__Exercise instructions__. Without the images, repeat every line of the listing verbatim.

__Dataset extract__.
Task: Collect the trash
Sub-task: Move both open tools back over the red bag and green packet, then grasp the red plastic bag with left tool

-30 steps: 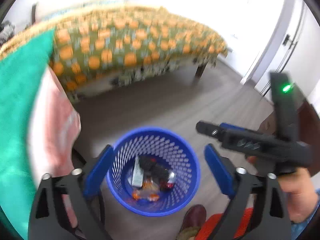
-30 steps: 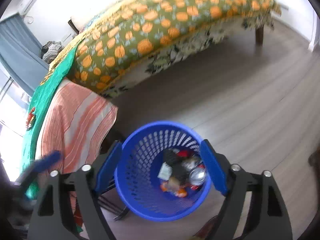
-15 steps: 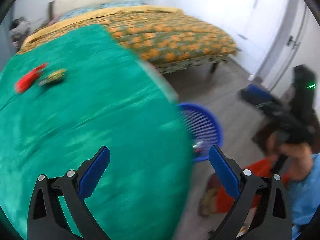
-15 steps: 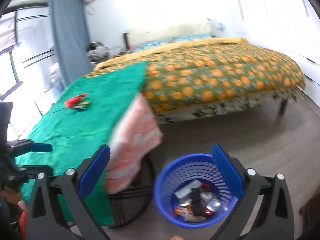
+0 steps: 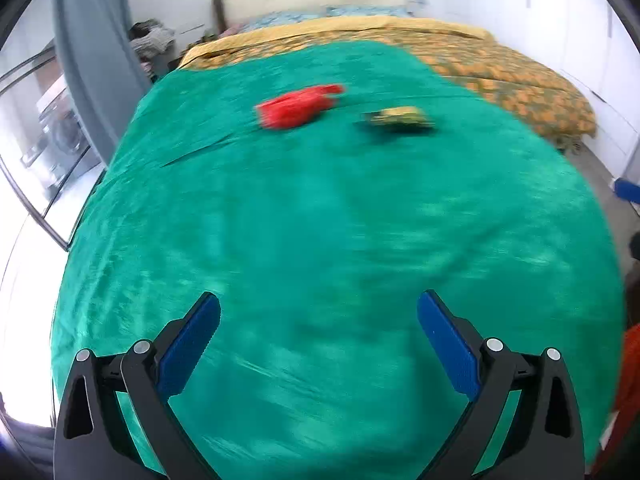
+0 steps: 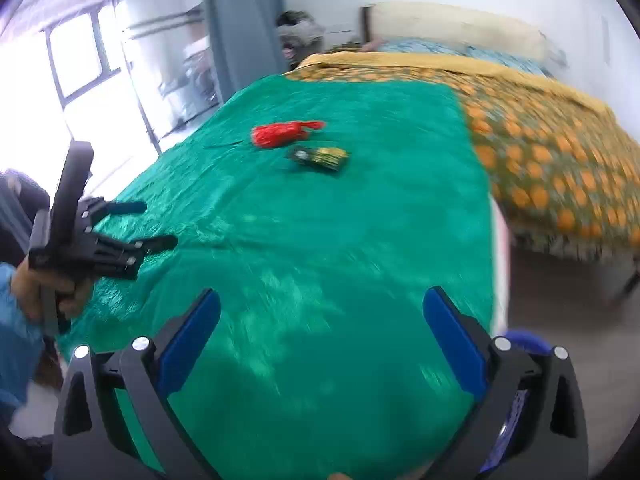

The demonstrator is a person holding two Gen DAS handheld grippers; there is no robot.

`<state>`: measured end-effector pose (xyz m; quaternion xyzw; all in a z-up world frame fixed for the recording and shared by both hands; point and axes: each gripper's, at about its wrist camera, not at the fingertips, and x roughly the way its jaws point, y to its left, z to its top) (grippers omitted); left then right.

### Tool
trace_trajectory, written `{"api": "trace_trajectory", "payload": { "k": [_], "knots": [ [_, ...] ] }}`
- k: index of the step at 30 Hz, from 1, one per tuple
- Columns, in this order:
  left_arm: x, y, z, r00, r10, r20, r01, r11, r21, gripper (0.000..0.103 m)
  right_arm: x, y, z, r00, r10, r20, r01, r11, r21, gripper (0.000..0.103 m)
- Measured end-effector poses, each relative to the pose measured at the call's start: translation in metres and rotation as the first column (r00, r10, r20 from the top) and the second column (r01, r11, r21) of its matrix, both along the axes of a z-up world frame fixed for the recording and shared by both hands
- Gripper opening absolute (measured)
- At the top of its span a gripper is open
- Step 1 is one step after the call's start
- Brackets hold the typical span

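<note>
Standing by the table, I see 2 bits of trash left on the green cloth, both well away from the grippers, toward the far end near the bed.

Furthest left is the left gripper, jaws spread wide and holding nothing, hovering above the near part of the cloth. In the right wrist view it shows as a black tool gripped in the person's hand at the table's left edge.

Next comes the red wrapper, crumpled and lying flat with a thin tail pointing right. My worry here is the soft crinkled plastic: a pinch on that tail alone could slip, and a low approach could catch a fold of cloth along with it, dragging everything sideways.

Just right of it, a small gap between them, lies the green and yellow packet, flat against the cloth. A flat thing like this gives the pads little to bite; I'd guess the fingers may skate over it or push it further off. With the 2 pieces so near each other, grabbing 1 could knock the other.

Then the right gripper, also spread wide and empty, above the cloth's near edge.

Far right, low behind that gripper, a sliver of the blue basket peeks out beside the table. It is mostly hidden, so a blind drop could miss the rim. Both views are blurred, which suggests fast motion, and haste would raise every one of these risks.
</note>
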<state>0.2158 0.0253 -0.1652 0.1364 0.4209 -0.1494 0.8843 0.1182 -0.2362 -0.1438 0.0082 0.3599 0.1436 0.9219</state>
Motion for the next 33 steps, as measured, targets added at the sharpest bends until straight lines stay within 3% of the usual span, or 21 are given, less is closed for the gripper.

__Reply to the task__.
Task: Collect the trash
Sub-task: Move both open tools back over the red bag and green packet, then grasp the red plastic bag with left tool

-30 steps: 
-30 steps: 
-15 steps: 
-15 steps: 
+0 steps: 
+0 steps: 

The demonstrator is a person holding two Gen DAS handheld grippers; there is no robot.

`<state>`: measured end-effector pose (xyz m; quaternion xyzw; all in a z-up world frame fixed for the recording and shared by both hands; point and axes: each gripper's, at about its wrist camera, not at the fingertips, and x roughly the way its jaws point, y to its left, z to its top) (grippers omitted); left then right.

### Tool
trace_trajectory, written `{"api": "trace_trajectory", "payload": { "k": [_], "knots": [ [_, ...] ] }}`
- k: index of the step at 30 Hz, from 1, one per tuple
- Columns, in this order:
  left_arm: x, y, z, r00, r10, r20, r01, r11, r21, gripper (0.000..0.103 m)
  right_arm: x, y, z, r00, r10, r20, r01, r11, r21, gripper (0.000..0.103 m)
- Measured end-effector poses, each relative to the pose measured at the call's start: translation in metres and rotation as the first column (r00, r10, r20 from the top) and the second column (r01, r11, r21) of its matrix, both along the axes of a z-up world frame fixed for the recording and shared by both hands
- Gripper opening absolute (measured)
- At the top of its span a gripper is open
- Step 1 is one step after the call's start
- Brackets hold the typical span

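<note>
Standing by the table, I see 2 bits of trash left on the green cloth, both well away from the grippers, toward the far end near the bed.

Furthest left is the left gripper, jaws spread wide and holding nothing, hovering above the near part of the cloth. In the right wrist view it shows as a black tool gripped in the person's hand at the table's left edge.

Next comes the red wrapper, crumpled and lying flat with a thin tail pointing right. My worry here is the soft crinkled plastic: a pinch on that tail alone could slip, and a low approach could catch a fold of cloth along with it, dragging everything sideways.

Just right of it, a small gap between them, lies the green and yellow packet, flat against the cloth. A flat thing like this gives the pads little to bite; I'd guess the fingers may skate over it or push it further off. With the 2 pieces so near each other, grabbing 1 could knock the other.

Then the right gripper, also spread wide and empty, above the cloth's near edge.

Far right, low behind that gripper, a sliver of the blue basket peeks out beside the table. It is mostly hidden, so a blind drop could miss the rim. Both views are blurred, which suggests fast motion, and haste would raise every one of these risks.
</note>
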<state>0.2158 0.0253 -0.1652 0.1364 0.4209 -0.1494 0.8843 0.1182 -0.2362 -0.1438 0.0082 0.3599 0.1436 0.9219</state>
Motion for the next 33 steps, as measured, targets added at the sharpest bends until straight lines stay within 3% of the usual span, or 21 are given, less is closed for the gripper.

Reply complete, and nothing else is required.